Sebuah studi oleh firma riset Tractica menunjukkan bahwa pada tahun 2020, lebih dari 75 juta produk yang dapat dikenakan akan menembus tempat kerja. Anda dapat memanfaatkan tren yang sedang berkembang ini dan memberi insentif kepada tenaga kerja Anda untuk menjalani kehidupan yang lebih sehat baik di dalam maupun di luar kantor.

Perhatikan kebijakan privasi data pada perangkat yang dapat dipakai sebelum mengadopsinya, kemudian pertimbangkan untuk mengizinkan karyawan Anda memilih ke dalam program kesehatan dan menghargainya secara moneter karena telah memukul penanda kesehatan yang direkomendasikan dokter.

5. Persiapkan tenaga kerja manusia Anda untuk bekerja berbaris dengan tenaga kerja digital.

Sebuah studi oleh World Economic Forum menemukan bahwa sementara 75 juta pekerjaan bisa dipindahkan pada tahun 2022 karena keserbagunaan mesin dan algoritma, tren ini juga diperkirakan akan menciptakan sekitar 133 juta peran baru.

Tetapi penting untuk dicatat bahwa pekerjaan ini akan mencakup peran yang sama sekali baru, serta peran yang berkembang dari yang sudah ada.
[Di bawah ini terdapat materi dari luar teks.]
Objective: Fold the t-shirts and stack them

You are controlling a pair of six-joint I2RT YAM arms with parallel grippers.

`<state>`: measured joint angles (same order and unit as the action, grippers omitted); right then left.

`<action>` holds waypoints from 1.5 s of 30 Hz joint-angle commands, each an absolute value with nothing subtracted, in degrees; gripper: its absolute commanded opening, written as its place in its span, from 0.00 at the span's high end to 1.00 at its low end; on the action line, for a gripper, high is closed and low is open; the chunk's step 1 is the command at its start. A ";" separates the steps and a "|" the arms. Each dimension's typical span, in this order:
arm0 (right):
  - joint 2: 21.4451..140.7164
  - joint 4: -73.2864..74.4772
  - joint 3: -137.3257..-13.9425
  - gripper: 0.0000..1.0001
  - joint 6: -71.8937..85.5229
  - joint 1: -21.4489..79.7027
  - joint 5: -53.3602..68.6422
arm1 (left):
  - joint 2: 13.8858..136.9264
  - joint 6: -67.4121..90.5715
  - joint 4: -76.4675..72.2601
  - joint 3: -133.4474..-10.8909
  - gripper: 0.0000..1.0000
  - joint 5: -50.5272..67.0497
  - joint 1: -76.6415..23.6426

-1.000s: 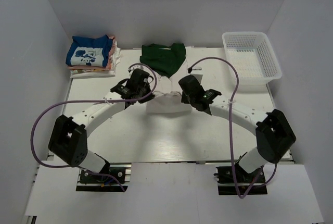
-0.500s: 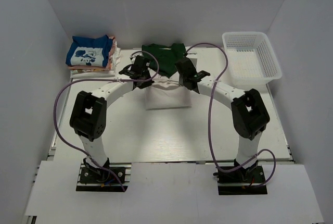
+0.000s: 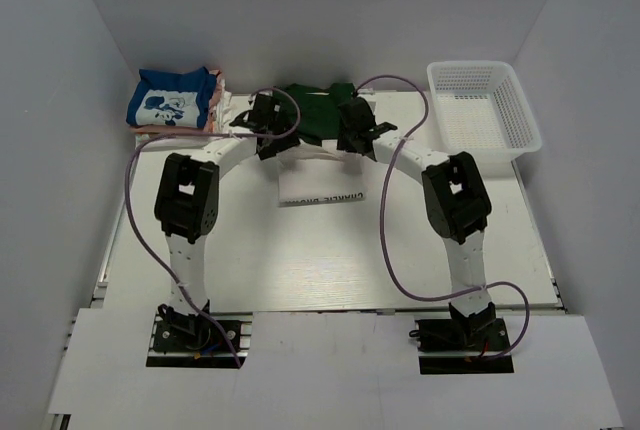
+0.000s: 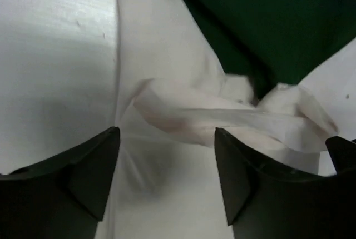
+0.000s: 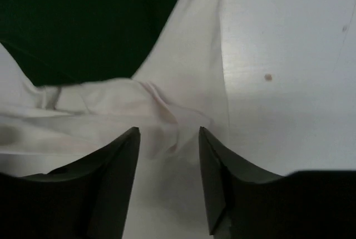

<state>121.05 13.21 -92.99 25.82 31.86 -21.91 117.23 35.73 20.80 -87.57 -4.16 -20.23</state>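
Observation:
A cream t-shirt [image 3: 318,180] lies folded mid-table, dark lettering along its near edge. Its far edge [image 4: 222,118] is rumpled, next to the dark green t-shirt [image 3: 312,110] behind it. My left gripper [image 3: 268,138] hovers over the cream shirt's far left corner, open, nothing between its fingers [image 4: 83,178]. My right gripper [image 3: 352,136] stands open over the far right corner, with cream cloth [image 5: 183,78] under its fingers [image 5: 222,183]. Green cloth fills the top of both wrist views [image 4: 267,22] [image 5: 83,16]. A blue t-shirt [image 3: 172,102] with a white print tops a folded stack at the back left.
A white mesh basket [image 3: 520,115] stands at the back right. Purple cables [image 3: 405,85] arch over both arms. Bare white table [image 3: 330,260] lies between the cream shirt and the arm bases. White walls close in the back and sides.
Both grippers moved toward the back with the cream shirt's edge, folding it over, then opened and let the cloth go. The lettering now shows at the near edge.

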 commanded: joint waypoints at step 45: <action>101.51 1.85 -56.34 0.16 34.01 27.07 1.58 | 102.39 34.01 9.76 -52.90 0.64 15.91 -18.72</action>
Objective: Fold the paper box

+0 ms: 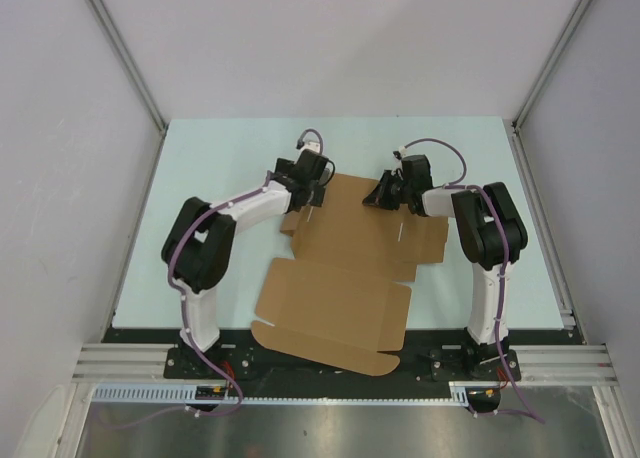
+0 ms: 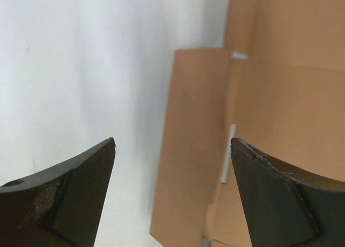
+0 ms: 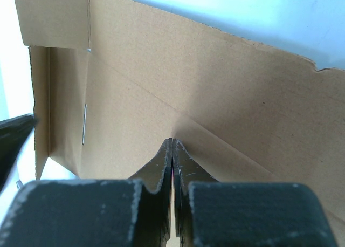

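Unfolded paper box [image 1: 340, 288] on table [image 1: 210, 168], walls [image 1: 60, 128] around.

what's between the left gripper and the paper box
Nothing visible. The left gripper is open at the left edge of the paper box, by its side flap; the left wrist view shows only that cardboard and the table ahead of it.

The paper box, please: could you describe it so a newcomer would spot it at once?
Start at the pale green table. Between the left arm and right arm lies the paper box. It is the only brown thing, a cardboard sheet with flaps.
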Available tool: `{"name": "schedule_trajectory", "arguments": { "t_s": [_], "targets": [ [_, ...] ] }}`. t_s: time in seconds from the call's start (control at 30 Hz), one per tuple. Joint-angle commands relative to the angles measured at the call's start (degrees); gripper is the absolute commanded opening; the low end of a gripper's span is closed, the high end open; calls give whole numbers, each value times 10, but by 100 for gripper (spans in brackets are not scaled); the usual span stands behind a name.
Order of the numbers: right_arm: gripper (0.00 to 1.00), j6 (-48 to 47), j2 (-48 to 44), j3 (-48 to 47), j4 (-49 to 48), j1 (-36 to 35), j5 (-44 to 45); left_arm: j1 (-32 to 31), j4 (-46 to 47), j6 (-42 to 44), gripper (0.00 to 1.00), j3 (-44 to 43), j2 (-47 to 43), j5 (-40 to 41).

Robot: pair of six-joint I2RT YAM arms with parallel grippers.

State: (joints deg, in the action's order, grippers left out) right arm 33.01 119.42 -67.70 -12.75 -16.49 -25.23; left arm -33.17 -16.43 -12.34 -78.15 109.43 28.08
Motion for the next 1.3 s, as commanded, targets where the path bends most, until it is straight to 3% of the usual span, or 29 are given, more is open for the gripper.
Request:
{"name": "schedule_trajectory", "arguments": {
  "t_s": [0.0,0.17,0.4,0.47,0.6,0.8,0.93,1.07,1.27],
  "targets": [
    [0,-9,28,11,33,-3,22,-1,-50,26,89,-46,33,82],
    [0,-11,28,11,35,-2,23,1,-69,30,75,-67,58,93],
    [0,-13,28,11,37,-1,25,47,-56,12,54,-44,4,38],
    [0,-11,29,11,35,-1,25,55,-50,6,55,-35,-17,20],
    [0,-8,32,11,30,-4,22,58,-5,-10,74,8,-71,-33],
    [0,-10,28,11,34,-2,21,106,1,-44,84,23,-140,-98],
    [0,-9,27,11,35,-3,22,155,78,-102,89,72,-206,-187],
    [0,-8,28,11,33,-5,19,223,75,-160,91,72,-156,-355],
    [0,-9,29,11,33,-4,16,255,98,-197,88,84,-41,-480]
  ]
}}
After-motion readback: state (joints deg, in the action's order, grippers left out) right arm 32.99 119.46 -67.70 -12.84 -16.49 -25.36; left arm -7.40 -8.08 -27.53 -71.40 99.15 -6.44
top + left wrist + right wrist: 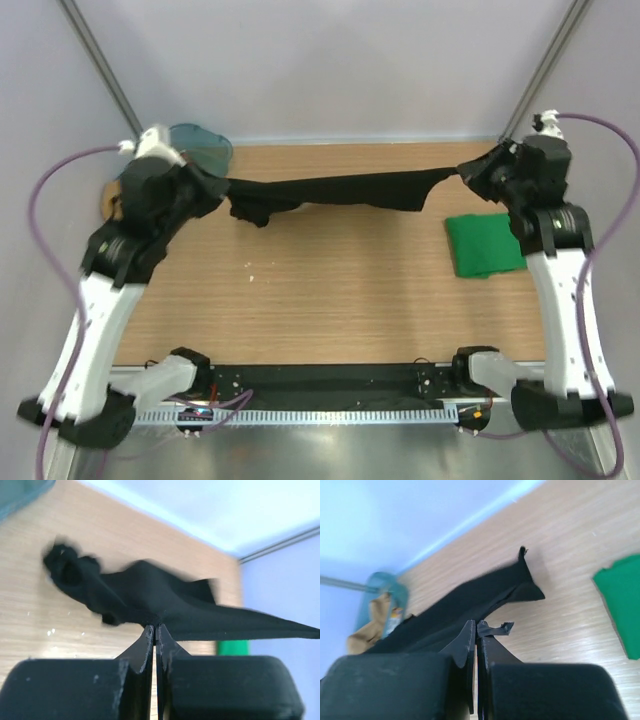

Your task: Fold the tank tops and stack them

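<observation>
Teal translucent bin (205, 148) is sitting just behind the left claw (215, 186), at the far left corner of the wooden table (330, 290). Something tan (369, 626) is lying inside it, too blurred to identify.

Left claw is pinching one end of the black tank top (340, 190), its fingers (145, 647) pressed together with only fabric between them. Just ahead of this claw, a bunched lump of black cloth is drooping below the taut line. From the overhead camera I cannot tell whether the lump is touching the table.

From the left claw the garment is running as a narrow, stretched band across to the right claw (468, 170), hanging above the wood along the far side of the table.

Right claw is likewise clamping the other end, jaws narrowed to a slit on the fabric. A small flap of black cloth is sticking out beside its fingertips (492, 647). In the right wrist view, a pointed tip of fabric is poking up past the band.

Green tank top (483, 246) is lying folded into a compact rectangle on the table, just on the near side of the right claw. It is lying apart from the black one and touching neither claw.
</observation>
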### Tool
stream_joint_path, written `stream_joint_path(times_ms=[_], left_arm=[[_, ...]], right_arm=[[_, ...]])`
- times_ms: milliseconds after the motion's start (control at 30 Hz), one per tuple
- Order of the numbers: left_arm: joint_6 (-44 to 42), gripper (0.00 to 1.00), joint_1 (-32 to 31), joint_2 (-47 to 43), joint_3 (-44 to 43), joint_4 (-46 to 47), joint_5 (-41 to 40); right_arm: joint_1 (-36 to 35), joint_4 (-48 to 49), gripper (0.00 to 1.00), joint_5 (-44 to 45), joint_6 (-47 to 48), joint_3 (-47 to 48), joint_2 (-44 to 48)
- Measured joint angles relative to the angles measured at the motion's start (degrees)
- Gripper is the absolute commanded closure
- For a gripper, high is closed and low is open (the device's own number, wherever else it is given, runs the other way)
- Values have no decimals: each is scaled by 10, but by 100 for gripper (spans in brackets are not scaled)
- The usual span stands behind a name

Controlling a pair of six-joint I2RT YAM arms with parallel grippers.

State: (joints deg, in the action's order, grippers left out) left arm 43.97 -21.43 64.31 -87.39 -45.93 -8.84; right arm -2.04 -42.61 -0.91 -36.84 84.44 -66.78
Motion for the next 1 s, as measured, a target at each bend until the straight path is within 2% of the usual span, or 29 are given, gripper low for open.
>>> stream_joint_path(times_ms=[133,233,333,433,600,767,900,1000], left_arm=[[-12,100,-3,-158,16,1,5],[-21,100,-3,-242,13,2,8],[-24,100,-4,-265,-2,2,14],[-24,100,-4,-244,-2,-2,14],[-25,100,-4,-168,24,-1,-4],[-32,100,5,-38,16,9,-12],[-43,100,25,82,-47,13,-4],[-60,100,31,139,-146,4,-4]], right_arm=[[-2,-13,99,-41,24,13,140],[-2,-19,99,-62,37,25,219],[-3,-22,99,-77,46,54,268],[-3,-23,99,-76,54,70,270],[-2,-33,99,-62,66,67,210],[-1,-30,99,-41,67,75,75],[0,-38,99,-42,65,160,-71],[0,-38,99,-49,59,252,-151]])
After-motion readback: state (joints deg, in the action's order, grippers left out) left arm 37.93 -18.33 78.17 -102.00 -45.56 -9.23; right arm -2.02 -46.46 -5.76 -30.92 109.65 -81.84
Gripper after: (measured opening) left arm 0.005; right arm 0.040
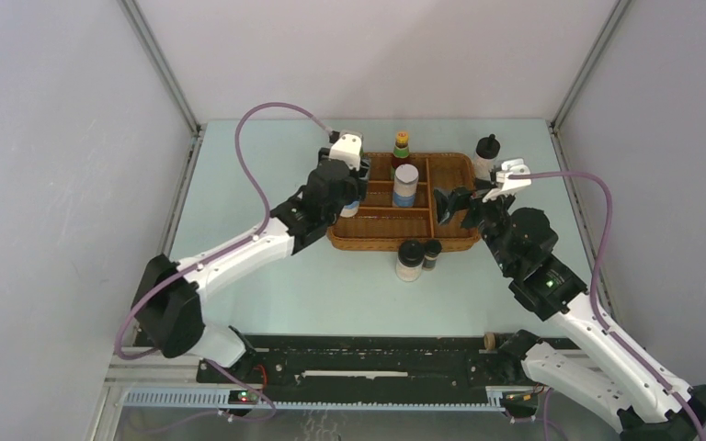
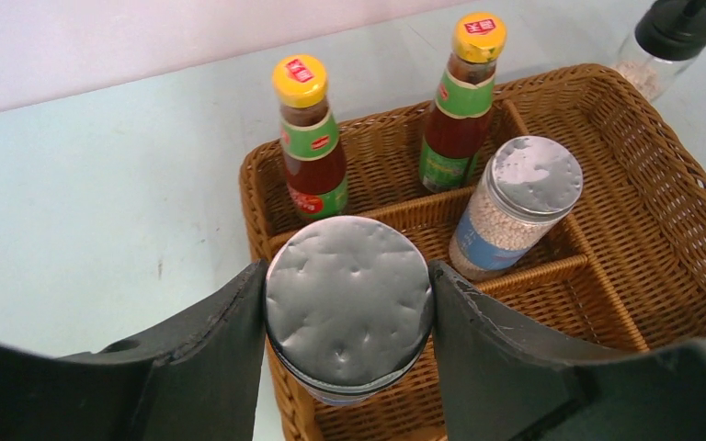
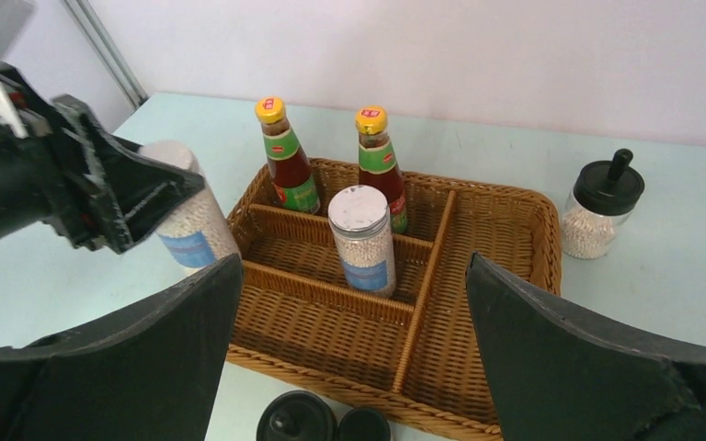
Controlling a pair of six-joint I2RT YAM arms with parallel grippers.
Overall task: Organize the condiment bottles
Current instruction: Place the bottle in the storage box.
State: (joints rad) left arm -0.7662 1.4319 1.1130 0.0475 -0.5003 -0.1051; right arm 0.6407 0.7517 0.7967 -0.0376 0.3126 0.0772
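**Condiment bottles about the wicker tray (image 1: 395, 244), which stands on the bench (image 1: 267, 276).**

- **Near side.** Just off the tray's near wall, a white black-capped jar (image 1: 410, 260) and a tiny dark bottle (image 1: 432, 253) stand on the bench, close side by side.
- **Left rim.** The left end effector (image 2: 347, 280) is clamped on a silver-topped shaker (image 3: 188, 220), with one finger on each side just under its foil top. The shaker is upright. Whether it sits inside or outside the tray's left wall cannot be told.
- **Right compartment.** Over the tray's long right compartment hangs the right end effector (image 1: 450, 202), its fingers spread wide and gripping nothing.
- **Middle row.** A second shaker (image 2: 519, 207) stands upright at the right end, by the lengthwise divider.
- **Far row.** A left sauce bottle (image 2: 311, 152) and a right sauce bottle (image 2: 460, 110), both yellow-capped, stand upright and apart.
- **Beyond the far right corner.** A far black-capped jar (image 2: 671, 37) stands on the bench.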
Merupakan ide bagus untuk melatih tenaga kerja Anda untuk berpikir tentang AI tidak hanya sebagai alat untuk digunakan, tetapi dalam beberapa kasus, sebagai rekan kerja dengan beberapa kekuatan utama (dan juga beberapa kelemahan penting).

Dapat Kita ketahui semestinya dengan mempertimbangkan masa yang akan datang terutama pada tahun 2030 nanti. Perkembangan teknologi yang semakin pesat terutama pada efektifitasnya terhadap perkembangan bisnis perusahaan.

Perlu Anda persiapkan sejak kini segala planning bisnis untuk bersiap dalam persaingan yang lebih ketat dalam era industri yang semakin maju pada masa depan.